▶ EXTRACTED DATA
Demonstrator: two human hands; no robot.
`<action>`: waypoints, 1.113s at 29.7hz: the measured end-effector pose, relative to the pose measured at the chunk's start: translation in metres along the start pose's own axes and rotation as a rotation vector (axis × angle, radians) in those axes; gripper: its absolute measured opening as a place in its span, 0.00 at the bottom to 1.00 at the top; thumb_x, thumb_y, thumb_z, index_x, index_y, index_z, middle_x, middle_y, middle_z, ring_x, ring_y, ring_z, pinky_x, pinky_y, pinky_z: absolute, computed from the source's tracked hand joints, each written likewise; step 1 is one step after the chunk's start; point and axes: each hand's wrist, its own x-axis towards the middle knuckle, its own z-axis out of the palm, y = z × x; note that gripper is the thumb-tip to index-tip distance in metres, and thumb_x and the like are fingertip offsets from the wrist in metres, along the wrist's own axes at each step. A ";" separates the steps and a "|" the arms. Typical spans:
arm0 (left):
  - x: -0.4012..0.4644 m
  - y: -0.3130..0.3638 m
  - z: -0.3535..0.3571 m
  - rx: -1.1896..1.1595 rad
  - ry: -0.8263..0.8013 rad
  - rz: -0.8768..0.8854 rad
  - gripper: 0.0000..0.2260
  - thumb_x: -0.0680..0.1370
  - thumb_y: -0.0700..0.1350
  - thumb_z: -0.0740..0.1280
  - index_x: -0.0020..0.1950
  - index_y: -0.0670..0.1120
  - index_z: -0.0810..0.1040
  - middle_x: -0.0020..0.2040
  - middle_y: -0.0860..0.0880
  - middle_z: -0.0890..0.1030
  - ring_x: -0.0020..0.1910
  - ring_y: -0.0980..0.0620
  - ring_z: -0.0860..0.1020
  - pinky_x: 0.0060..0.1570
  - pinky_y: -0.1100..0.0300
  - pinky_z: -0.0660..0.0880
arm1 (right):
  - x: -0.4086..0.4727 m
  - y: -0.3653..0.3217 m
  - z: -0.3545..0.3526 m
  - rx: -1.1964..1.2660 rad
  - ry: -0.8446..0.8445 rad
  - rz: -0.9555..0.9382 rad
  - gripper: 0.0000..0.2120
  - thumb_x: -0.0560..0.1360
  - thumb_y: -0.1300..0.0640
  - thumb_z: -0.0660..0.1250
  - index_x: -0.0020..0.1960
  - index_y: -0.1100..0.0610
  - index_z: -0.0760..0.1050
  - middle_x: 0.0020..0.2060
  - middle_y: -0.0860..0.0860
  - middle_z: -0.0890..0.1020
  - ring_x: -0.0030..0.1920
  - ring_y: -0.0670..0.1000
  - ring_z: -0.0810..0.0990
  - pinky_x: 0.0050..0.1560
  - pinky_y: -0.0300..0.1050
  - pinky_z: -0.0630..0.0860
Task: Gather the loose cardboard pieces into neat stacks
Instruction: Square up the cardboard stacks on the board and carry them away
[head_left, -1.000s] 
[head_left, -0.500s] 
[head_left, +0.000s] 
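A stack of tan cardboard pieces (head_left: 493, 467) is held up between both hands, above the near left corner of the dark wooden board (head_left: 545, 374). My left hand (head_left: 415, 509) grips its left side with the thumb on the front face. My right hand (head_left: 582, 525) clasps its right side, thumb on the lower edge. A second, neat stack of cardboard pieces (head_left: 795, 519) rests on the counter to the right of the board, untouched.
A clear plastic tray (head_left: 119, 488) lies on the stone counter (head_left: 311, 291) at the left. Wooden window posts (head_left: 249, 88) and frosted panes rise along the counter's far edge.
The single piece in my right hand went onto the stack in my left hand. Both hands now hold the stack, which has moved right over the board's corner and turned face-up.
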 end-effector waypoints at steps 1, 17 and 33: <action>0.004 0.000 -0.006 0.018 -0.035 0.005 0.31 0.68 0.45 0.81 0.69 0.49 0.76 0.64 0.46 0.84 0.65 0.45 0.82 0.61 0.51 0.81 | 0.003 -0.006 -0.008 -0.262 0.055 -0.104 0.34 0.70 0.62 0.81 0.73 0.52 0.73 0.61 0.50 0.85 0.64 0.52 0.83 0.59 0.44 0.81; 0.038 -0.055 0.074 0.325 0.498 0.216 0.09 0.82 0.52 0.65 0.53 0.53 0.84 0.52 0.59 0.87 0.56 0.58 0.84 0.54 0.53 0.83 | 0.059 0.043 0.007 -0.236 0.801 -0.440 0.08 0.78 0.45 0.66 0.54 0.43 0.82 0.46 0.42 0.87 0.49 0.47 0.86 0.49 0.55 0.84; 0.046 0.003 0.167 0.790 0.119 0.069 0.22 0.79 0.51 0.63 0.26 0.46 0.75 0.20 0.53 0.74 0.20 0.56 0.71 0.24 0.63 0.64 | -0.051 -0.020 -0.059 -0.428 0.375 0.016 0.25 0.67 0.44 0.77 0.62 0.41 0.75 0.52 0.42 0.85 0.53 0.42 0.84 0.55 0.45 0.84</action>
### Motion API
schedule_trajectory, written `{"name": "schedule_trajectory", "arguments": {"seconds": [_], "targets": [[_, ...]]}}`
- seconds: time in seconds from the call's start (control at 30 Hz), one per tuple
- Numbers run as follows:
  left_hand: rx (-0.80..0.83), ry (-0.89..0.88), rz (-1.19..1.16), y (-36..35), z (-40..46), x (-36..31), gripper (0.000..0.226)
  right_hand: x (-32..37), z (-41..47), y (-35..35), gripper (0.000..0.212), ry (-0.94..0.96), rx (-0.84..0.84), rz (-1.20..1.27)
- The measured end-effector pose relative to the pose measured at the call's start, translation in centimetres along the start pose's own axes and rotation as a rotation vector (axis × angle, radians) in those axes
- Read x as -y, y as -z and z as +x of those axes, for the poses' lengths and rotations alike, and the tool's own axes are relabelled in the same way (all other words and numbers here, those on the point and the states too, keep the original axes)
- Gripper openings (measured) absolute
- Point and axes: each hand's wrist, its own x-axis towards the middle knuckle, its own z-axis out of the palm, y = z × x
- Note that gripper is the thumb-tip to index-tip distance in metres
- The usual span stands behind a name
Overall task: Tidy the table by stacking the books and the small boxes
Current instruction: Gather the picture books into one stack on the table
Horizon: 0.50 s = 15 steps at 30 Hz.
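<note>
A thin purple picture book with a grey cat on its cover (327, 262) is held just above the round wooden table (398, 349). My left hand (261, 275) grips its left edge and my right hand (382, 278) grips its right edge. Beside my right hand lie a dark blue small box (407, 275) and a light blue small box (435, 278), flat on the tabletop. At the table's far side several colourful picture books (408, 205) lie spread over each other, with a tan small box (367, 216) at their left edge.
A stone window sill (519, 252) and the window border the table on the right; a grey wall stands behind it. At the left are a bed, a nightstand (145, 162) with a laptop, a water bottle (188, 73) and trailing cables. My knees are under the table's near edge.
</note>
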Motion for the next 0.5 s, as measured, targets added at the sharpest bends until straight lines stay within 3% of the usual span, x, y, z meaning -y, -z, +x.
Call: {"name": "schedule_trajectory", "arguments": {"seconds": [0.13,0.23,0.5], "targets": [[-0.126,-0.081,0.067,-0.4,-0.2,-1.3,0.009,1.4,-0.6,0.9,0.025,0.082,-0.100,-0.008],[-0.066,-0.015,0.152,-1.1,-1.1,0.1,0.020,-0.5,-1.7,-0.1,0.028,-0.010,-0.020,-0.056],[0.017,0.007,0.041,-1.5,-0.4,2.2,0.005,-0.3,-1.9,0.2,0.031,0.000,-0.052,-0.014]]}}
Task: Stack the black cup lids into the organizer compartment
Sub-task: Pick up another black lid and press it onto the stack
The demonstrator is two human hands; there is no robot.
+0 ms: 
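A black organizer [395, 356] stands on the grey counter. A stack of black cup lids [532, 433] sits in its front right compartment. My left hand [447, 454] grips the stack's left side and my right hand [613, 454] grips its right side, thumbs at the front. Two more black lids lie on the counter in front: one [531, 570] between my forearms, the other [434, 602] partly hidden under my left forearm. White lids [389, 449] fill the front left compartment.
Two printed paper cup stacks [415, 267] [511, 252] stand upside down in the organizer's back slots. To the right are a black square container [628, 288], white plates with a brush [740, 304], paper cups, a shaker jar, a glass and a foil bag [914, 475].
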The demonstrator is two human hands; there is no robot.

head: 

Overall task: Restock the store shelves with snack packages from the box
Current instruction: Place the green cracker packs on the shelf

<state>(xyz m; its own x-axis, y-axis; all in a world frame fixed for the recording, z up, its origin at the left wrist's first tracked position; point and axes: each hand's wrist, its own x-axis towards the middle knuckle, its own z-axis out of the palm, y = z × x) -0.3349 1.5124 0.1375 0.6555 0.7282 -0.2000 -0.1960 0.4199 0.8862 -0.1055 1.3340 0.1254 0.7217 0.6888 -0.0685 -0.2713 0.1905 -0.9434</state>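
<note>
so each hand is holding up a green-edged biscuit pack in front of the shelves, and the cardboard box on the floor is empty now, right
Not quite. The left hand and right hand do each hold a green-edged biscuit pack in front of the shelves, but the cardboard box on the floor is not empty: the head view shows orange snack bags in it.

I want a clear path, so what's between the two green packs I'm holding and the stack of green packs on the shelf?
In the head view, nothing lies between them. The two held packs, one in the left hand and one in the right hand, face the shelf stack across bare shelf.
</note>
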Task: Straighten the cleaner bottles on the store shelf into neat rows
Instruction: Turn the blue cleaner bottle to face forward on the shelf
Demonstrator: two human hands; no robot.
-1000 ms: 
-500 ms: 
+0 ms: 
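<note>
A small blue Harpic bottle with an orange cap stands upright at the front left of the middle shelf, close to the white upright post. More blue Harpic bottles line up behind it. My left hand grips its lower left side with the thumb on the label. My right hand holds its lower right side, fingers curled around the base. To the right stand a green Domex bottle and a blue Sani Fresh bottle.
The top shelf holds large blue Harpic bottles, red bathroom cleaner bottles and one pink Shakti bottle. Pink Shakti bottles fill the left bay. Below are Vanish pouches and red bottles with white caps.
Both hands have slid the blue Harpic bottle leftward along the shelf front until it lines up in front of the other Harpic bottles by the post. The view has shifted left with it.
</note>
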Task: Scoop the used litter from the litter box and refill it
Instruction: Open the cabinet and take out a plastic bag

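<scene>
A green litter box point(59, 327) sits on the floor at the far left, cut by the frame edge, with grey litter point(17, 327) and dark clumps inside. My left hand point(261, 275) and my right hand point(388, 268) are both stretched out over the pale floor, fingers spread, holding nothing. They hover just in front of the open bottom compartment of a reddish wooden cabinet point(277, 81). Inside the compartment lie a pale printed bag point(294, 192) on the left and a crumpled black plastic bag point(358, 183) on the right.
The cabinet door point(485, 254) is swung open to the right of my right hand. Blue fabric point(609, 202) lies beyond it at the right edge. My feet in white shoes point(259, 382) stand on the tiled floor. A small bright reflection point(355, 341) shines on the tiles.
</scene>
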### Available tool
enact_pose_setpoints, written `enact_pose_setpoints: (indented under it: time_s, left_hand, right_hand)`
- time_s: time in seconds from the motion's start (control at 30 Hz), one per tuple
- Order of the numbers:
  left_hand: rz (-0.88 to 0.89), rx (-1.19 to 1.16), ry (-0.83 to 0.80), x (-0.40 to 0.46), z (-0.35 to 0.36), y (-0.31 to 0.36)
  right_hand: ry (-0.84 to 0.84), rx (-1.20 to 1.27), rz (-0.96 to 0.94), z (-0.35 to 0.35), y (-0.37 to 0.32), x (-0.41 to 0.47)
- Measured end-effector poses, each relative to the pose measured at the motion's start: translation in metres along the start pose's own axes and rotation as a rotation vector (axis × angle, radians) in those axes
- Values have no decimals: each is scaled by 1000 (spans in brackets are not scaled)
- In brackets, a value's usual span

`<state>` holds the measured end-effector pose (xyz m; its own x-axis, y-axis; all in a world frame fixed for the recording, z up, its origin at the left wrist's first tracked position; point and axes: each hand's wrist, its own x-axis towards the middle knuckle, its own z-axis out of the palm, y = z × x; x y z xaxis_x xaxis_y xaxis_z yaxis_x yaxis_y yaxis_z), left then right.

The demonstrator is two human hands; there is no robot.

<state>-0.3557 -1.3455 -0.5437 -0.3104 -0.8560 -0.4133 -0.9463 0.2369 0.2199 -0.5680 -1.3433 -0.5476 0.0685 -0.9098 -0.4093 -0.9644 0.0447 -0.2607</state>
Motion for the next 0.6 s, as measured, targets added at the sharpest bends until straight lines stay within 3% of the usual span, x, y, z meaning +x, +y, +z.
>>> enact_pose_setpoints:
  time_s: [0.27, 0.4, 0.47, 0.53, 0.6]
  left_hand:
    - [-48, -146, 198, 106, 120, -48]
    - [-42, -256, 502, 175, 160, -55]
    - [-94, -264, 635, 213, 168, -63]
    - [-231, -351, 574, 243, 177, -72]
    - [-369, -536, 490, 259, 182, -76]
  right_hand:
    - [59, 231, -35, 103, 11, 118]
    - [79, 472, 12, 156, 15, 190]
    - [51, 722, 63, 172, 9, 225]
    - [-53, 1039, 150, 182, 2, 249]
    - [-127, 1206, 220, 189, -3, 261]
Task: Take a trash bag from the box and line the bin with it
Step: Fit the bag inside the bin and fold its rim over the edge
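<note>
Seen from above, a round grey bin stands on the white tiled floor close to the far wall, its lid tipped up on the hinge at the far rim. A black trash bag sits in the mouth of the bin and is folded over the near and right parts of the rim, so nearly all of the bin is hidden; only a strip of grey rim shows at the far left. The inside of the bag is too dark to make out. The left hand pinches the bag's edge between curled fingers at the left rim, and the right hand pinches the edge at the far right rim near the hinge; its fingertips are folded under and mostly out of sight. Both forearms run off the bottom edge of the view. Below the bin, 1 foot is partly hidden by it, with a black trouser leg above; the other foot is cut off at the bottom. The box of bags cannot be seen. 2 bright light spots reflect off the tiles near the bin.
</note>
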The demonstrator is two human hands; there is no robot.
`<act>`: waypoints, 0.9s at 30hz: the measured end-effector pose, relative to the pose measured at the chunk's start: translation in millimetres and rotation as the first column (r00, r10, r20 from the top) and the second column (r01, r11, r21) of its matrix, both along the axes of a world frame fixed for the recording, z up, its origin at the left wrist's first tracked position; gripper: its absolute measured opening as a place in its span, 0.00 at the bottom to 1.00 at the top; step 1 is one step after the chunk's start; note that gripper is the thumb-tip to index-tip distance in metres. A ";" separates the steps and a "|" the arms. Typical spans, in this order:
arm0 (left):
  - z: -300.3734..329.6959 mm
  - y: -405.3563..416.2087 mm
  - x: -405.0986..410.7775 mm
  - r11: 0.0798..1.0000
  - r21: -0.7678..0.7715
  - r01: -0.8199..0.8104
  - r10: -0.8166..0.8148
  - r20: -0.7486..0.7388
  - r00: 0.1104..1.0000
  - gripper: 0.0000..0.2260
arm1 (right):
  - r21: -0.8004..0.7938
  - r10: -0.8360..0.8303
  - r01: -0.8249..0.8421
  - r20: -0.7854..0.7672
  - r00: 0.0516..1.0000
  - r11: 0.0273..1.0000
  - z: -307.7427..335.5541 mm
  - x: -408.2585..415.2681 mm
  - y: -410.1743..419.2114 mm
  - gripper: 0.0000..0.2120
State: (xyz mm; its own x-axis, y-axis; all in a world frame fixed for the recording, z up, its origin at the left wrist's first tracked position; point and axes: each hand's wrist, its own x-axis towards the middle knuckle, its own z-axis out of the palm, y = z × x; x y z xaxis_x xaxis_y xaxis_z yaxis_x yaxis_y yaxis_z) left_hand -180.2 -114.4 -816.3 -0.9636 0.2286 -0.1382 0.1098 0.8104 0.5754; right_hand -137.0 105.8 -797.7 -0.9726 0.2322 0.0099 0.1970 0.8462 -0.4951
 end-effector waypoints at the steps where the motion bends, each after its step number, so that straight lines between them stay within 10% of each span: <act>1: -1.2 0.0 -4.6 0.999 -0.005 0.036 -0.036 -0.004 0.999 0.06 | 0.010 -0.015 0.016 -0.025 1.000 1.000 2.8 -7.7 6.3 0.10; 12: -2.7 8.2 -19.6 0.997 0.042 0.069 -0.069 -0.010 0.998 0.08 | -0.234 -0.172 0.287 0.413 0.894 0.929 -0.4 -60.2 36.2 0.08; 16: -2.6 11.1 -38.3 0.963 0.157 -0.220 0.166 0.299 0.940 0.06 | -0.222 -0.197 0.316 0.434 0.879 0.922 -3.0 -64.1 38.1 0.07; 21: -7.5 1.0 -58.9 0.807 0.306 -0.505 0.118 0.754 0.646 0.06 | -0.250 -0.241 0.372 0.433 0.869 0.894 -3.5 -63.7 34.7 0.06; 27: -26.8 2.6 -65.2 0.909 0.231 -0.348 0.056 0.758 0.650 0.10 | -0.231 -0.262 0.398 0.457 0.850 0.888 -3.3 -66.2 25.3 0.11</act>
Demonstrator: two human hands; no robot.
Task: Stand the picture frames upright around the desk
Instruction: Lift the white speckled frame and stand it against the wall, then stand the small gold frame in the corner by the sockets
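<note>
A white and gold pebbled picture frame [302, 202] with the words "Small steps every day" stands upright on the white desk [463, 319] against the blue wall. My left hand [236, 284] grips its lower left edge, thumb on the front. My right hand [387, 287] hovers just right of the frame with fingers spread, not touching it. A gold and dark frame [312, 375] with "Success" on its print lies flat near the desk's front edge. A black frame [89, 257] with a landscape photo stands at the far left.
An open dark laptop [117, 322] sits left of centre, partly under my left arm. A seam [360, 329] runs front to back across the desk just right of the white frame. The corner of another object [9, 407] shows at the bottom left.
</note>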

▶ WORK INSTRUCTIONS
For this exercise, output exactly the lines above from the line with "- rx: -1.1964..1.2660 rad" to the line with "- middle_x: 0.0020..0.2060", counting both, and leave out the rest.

▶ RESPONSE AREA
  - rx: -1.1964..1.2660 rad
  - ry: -0.8446..0.8445 rad
  - rz: -0.9555..0.9382 rad
  - gripper: 0.0000..0.2120
  - thumb_x: -0.0560..0.1360
  - thumb_y: -0.1300..0.0640
  - thumb_z: -0.0660..0.1250
  - index_x: -0.0020..0.1960
  - index_y: -0.1100..0.0610
  - index_z: -0.0760..0.1050
  - middle_x: 0.0020..0.2060

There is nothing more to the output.